Способность не утратить нравственные ориентиры перед лицом кошмара питала дух людей, у которых хватало на это стойкости. Бертой и другими подобными ей девушками двигал некий духовный императив, уверенность в том, что хорошая работа в лагере дарует им свыше возможность помогать, – когда представлялся случай, – другим узницам. Порой помощь могла выражаться в лишнем куске хлеба для девушки, которая обменяет его на заживляющую раны мазь, или для изголодавшихся мужчин за рулями крематорских грузовиков. Порой – в том, чтобы утешить или поддержать. А порой – чтобы пожертвовать частью себя.
Когда вокруг столько отчаявшихся женщин, всем помочь невозможно. Есть узкий круг людей, на которых ты сосредоточена, но иногда в твою орбиту может попасть и кто-то со стороны. Тогда твоя рука становится рукою Господа. Многие ли функционерки делали хоть что-то ради помощи случайным людям? Можно понадеяться, что в той или иной степени – все, но когда в помощи нуждаются тысячи, скромные поступки единиц теряются в такой массе.
Оставшись без сестры, Эдита барахталась в болоте отчаяния. Вопросы по поводу смерти Леи преследовали ее, затаскивали в трясину бессмысленности. Почему она до сих пор жива, а сестры больше нет? «Сестра смогла спасти меня, а я ее – не смогла. И потеряла ее. Я не могу это описать. Слишком много воспоминаний. Я была младше. Слабее. И тем не менее – здесь я, а не она». Это казалось нелепым, но в Аушвице нелепым было все.
Трудно вставать по утрам, трудно покорно стоять на поверке, трудно есть, трудно жить. Но умереть – проще простого. Смерть всегда находилась под боком – электрические провода, охранники, собаки, плетки, вши, газовые камеры. Если бы Эдита захотела, она могла просто выйти из шеренги, и ее бы пристрелили. Но жажды смерти у нее не было. «Понимаете, я любила сестру, безумно любила, я ходила к ней, сидела с ней, сколько могла. Но жалела ли я, что осталась жить? Нет. Я была рада, что выжила. Это так. Порой я слышу: „Что за дух был в тех, кто выжил?“ Я не знаю, где был Бог во время холокоста. Я вообще не верю, что Бог существует в виде личности. Но я верю в уцелевших».
Некий внутренний механизм срабатывал в ней и держал на плаву, но одной силы воли было мало. Ей требовался друг. Эльза Розенталь стала Эдитиной «сестрой по лагерштрассе» – так узники называли людей, ставших родными друг другу, как члены семьи, – ведь из тех, кто в Аушвице оставался сам по себе, не выживал никто.

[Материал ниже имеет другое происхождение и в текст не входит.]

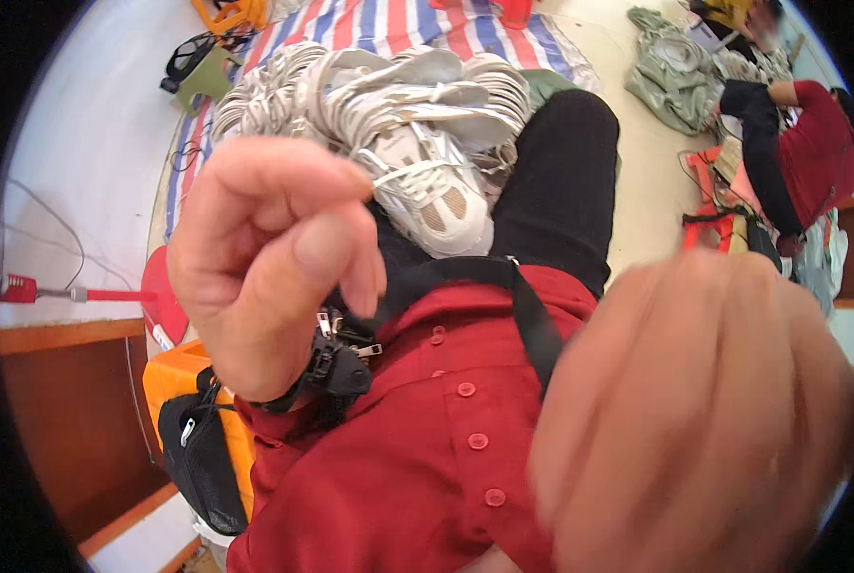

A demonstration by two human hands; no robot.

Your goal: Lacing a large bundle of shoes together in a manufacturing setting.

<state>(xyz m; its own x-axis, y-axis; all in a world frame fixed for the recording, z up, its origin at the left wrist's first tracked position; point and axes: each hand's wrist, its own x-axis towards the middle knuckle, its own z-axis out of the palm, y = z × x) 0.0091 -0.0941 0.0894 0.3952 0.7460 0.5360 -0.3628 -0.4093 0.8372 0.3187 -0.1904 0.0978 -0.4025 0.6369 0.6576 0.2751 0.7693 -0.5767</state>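
Note:
My left hand (274, 258) is raised close in front of me, its fingers curled in and the thumb bent near the index finger. Whatever it may grip is hidden by the fingers. Just beyond the index fingertip, a white shoelace (412, 175) crosses a white and beige sneaker (446, 215). The sneaker lies between my thighs with its toe toward me. My right hand (694, 411) is up at the right, very near the view and blurred by motion; its back shows and its fingertips are hidden.
Behind the sneaker lies a pile of stacked pale shoe uppers (350, 91) on a striped sheet (389, 24). An orange container (174, 377) with a black pouch (202, 458) stands at my left. Another person in red (818, 158) sits at the far right, near a grey-green sack (670, 81).

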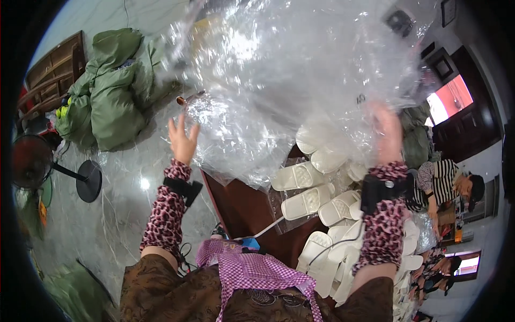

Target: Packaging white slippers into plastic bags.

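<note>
A large clear plastic bag (300, 59) billows across the upper middle, shiny and crumpled. My left hand (183, 138) is at its left edge with fingers spread and nothing in them. My right hand (387, 131) is raised at the bag's right side, blurred and partly covered by the film, so its grip does not show. Below the bag, cream slippers (308, 201) lie on a dark red-brown table (230, 196), some on clear plastic wrapping. More slippers (322, 257) are heaped beside my right forearm.
Green sacks (112, 102) stand on the marble floor at the left, near a black fan (88, 180). A thin cable (338, 244) crosses the slippers. At the right, a person in a striped top (442, 180) sits near more people (437, 268).
</note>
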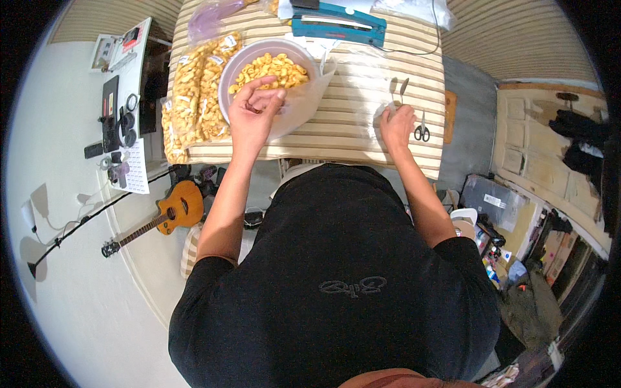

Марги Беккер рассказывает историю одной своей кузины, чья сестра не прошла селекцию, а сама она выжила. Сестрам Беновицовым в свое время позволили умереть вместе, но позднее «садизм достиг такого уровня», что эсэсовцы зачастую специально разлучали членов семьи, одних отправляя на газ, а других оставляя в живых. Обе кузины Марги были здоровы, но по прихоти эсэсовцев младшую сестру отобрали на смерть «без всяких видимых причин, просто из жестокости». Младшая еще ждала по ту сторону ограды, когда ее загрузят в кузов и повезут к газовым камерам, а старшая уже бросилась к Марги.
– Давай будем сестрами! – взмолилась она.
Потерять сестру – это как остаться без руки, ноги или жизненно важного органа. Между узницей и ее сестрой – или сестрами – существовала не просто физическая взаимопомощь, но также глубокие духовные узы, связь душ. Сестры растут от одного корня, они – как цветки на одном стебле. В таком омуте зла, как Аушвиц, не имея духовного якоря, уцелеть невозможно.
Марги это понимала. Когда дальняя кузина попросила ее стать ей «сестрой по лагерштрассе», она сразу согласилась. То же самое сделала для Эдиты и Эльза. Какой смысл жить без Леи? А Эльза хотела, чтобы Эдита жила. Она побуждала Эдиту продолжать работу в «белых косынках». Спала под боком, ограждая от холодных сквозняков отчаяния. Вытирала слезы, которые текли по ее щекам. Заставляла есть. Стоять прямо на поверках. Напоминала Эдите, что если она сдастся, то они умрут вместе.
– Я без тебя не выживу, – говорила ей Эльза. Сострадание и постоянные слова поддержки приносили плоды. Где-то в глубине себя, в самой душе, Эдита нашла мужество жить. Но вскоре нашлась и другая причина.